Ante este panorama deplorable y desolador para el diputado de grisácea y aburrida actuación, el PAN ya podría estar pensando en mejor perder por default, en vez de impulsar una opción poco seria que ningún efecto benéfico representa. No es exageración: Navarro da cada paso en falso y muchas de sus intervenciones son para sketch de algún programa de la desahuciada barra cómica de Televisa. Sólo hay una palabra para describirlo por escrito: absurdo.
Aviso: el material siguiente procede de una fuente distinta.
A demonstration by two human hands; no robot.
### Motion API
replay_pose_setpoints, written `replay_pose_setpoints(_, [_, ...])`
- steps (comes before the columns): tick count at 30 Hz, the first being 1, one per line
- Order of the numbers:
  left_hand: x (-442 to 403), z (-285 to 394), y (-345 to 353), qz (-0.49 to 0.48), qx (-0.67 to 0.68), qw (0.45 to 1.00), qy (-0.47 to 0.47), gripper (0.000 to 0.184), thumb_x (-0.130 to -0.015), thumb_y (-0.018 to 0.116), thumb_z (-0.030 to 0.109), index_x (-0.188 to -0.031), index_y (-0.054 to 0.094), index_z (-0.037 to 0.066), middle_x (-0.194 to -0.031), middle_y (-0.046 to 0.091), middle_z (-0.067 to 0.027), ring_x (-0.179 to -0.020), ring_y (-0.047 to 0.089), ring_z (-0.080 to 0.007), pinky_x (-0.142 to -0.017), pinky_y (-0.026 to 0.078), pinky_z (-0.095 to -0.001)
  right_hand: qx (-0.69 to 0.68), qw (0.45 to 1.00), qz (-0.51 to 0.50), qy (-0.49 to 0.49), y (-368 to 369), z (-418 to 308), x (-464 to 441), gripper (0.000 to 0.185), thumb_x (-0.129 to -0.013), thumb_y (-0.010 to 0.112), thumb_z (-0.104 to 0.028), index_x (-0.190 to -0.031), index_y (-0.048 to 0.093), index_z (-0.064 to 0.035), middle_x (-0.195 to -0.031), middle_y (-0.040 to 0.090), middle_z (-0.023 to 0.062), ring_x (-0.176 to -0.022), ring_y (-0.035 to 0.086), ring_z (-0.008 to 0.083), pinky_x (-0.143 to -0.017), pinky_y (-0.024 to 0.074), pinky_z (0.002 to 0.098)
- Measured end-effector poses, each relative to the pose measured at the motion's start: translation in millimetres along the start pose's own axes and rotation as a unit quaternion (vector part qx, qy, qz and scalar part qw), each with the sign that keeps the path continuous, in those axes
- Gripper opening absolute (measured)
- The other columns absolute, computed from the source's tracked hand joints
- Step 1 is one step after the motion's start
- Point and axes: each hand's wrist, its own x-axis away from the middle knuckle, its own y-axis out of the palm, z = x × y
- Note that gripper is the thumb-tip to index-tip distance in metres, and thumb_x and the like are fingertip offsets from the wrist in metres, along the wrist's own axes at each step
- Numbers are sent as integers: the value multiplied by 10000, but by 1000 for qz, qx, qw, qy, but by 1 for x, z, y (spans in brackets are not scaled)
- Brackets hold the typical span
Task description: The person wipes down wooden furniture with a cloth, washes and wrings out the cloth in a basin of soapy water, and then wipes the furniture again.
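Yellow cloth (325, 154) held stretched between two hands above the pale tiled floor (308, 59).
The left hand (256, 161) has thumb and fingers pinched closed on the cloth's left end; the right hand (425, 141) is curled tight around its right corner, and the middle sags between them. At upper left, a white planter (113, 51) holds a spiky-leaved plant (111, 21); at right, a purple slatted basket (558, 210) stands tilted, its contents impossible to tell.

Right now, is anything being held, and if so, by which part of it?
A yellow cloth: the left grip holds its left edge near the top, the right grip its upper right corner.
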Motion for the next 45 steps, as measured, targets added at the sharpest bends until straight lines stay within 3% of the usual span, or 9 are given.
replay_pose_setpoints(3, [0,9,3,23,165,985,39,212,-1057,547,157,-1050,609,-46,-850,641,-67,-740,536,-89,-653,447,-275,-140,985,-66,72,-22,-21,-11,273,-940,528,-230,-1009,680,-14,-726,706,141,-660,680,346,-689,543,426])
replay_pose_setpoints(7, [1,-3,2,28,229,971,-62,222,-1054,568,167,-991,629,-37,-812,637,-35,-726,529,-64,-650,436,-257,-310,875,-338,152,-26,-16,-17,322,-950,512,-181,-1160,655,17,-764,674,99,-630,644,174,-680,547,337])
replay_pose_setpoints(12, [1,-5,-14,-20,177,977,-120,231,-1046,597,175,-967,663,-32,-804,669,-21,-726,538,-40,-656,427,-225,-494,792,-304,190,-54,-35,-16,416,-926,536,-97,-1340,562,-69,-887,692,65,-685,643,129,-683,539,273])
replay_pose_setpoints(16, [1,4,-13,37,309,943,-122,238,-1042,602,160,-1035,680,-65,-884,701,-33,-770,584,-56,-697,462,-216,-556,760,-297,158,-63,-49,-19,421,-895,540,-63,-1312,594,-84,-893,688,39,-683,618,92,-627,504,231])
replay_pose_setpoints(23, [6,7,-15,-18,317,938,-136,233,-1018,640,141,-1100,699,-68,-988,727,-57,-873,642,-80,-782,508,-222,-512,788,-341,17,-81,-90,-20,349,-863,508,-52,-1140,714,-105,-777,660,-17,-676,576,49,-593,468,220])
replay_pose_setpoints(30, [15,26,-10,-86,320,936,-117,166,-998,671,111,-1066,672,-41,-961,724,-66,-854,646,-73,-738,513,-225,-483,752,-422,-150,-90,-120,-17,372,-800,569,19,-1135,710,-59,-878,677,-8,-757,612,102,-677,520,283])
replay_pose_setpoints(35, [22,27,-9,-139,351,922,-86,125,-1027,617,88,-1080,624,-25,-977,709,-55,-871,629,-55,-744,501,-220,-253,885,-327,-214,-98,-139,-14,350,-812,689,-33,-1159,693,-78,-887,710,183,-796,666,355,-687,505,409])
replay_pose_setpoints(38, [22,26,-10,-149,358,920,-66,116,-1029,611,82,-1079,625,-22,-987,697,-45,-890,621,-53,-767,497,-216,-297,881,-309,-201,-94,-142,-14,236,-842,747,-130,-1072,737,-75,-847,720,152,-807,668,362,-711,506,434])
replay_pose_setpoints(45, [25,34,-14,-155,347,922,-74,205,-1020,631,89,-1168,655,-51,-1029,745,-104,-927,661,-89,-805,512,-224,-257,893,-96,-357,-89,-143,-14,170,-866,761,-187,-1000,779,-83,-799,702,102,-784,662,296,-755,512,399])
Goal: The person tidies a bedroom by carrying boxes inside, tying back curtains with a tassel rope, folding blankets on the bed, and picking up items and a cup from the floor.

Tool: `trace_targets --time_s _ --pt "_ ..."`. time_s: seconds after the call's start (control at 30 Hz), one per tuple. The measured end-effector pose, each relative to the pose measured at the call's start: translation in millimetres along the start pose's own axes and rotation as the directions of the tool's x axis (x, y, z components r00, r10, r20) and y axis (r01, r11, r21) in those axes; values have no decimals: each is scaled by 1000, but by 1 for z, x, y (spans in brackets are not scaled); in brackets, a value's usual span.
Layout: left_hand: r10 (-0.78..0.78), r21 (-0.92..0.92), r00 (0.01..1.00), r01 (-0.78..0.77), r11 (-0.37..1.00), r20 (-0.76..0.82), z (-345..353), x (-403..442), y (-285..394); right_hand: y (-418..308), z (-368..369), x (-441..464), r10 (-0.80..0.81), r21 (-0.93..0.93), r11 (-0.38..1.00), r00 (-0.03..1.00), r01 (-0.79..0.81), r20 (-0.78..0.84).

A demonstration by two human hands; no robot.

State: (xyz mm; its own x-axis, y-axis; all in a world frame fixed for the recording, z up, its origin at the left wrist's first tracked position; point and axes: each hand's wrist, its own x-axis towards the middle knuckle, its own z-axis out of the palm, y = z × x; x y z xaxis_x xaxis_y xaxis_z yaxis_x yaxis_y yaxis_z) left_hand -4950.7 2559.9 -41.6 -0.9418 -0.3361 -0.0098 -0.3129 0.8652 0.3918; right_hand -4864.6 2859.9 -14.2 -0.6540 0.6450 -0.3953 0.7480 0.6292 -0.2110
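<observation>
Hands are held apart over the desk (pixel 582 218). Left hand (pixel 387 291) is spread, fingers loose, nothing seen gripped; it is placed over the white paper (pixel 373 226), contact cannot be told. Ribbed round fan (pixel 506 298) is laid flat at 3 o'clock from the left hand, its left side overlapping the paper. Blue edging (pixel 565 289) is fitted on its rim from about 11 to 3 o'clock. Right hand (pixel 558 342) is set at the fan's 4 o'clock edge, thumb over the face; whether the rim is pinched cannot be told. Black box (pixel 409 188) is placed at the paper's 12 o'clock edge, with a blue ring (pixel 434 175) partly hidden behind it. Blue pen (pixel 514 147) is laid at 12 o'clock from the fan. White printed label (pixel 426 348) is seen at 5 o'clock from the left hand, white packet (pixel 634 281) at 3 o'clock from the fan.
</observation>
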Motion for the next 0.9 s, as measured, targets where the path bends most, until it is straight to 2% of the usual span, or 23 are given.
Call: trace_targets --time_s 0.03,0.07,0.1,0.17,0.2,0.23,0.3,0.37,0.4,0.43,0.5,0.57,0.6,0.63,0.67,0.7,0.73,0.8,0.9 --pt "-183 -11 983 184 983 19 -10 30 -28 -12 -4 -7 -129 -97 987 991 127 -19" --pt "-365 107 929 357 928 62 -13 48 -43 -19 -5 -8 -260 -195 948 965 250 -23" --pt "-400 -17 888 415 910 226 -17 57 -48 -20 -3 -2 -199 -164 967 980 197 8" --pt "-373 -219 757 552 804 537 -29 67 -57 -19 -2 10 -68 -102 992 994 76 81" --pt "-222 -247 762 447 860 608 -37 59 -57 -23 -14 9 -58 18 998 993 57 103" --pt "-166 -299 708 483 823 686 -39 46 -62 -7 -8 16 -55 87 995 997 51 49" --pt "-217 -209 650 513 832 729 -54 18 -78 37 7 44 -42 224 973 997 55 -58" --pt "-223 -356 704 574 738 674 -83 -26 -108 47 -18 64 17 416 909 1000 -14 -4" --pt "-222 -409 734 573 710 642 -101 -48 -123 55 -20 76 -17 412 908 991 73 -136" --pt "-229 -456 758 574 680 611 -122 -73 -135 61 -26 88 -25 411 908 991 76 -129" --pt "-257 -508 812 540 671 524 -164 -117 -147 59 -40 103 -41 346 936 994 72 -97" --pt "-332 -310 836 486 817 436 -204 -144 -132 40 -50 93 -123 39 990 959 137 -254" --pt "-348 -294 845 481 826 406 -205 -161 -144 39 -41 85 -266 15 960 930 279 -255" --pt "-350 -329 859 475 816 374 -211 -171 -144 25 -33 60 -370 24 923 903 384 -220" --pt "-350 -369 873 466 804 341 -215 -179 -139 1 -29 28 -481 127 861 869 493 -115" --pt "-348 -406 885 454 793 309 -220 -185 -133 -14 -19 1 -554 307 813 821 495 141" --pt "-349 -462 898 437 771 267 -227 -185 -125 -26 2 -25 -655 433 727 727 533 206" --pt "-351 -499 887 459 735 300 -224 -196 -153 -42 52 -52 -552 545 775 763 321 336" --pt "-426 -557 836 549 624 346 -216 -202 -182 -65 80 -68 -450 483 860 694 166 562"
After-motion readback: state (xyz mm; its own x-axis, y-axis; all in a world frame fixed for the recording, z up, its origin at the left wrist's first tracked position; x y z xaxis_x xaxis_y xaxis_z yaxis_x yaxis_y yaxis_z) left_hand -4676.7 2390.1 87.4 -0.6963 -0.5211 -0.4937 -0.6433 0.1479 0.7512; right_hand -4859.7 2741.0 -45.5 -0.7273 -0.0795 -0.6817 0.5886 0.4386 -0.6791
Es por lo anterior —y no por otra cosa— que Sealtiel Ávalos reaparece en escena como el político bombero del PRD que puede salvar al panismo capitalino de la peor catástrofe electoral de su historia, pues llevar a Navarro significaría profetizar la parusía, es decir, el principio del fin.

Sin decir que sea la panacea o la fórmula remedial necesaria, Sealtiel es más pieza que Navarro en dado caso de llegar a consolidarse un matrimonio político entre el perredismo bronco y el panismo ultramocho de la Capital. No sería descabellado pensar que las cúpulas de ambos partidos decidan fraguar el casorio y la luna de miel, pues el legislador local conocido como “El Judi” no es el goleador del equipo blanquiazul, sino el defensor despistado que permite recibir muchos goles y estar en el sótano de la tabla porcentual.

Si PAN y PRD se casan por conveniencia, Sealtiel Ávalos sería, por naturaleza propia, el sargento de la misión bélica. Si bien no le alcanzaría para arrasar, Sealtiel mantendría la cuota de los dos partidos en el Ayuntamiento. Por lo tanto, olvidemos y echemos a la basura cualquier exacerbación protagónica de Navarro, quien sirve más para conducir un programa de cocina fácil que para la política. Eso es real.